#### WORK TASK
Would you write out the listing verbatim and skip every picture in it?

[[ DATA BLOCK, beginning ]]

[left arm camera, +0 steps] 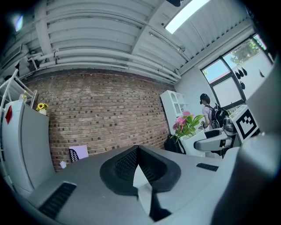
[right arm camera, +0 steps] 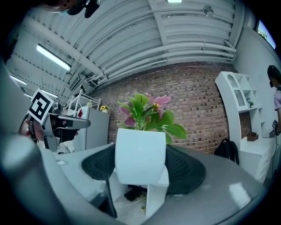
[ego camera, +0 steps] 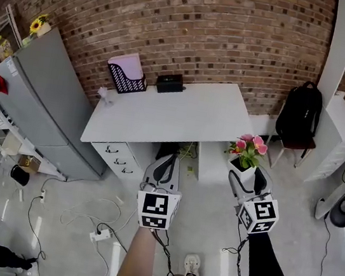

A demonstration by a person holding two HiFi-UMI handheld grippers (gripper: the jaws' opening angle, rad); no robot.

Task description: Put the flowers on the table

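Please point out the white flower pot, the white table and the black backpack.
White pot of pink flowers (right arm camera: 140, 156): right gripper view, front wall of the pot.
White rectangular table (ego camera: 181, 119): head view, bare middle of its top.
Black backpack (ego camera: 299, 114): head view, middle of its body.

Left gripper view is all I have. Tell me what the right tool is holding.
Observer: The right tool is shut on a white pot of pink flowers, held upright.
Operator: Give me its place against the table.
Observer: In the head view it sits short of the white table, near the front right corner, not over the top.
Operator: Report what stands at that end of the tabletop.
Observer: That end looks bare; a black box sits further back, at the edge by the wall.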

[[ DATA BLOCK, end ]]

#### OUTPUT
[left arm camera, +0 steps] 
[right arm camera, +0 steps] 
[ego camera, +0 steps] 

A demonstration by a person holding two HiFi-UMI handheld grippers (gripper: the jaws' opening angle, rad); no robot.

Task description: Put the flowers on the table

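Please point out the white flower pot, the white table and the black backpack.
White pot of pink flowers (right arm camera: 140, 156): right gripper view, front wall of the pot.
White rectangular table (ego camera: 181, 119): head view, bare middle of its top.
Black backpack (ego camera: 299, 114): head view, middle of its body.

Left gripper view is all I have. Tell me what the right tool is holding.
Observer: The right tool is shut on a white pot of pink flowers, held upright.
Operator: Give me its place against the table.
Observer: In the head view it sits short of the white table, near the front right corner, not over the top.
Operator: Report what stands at that end of the tabletop.
Observer: That end looks bare; a black box sits further back, at the edge by the wall.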

That finishes the exercise, with nothing more to add.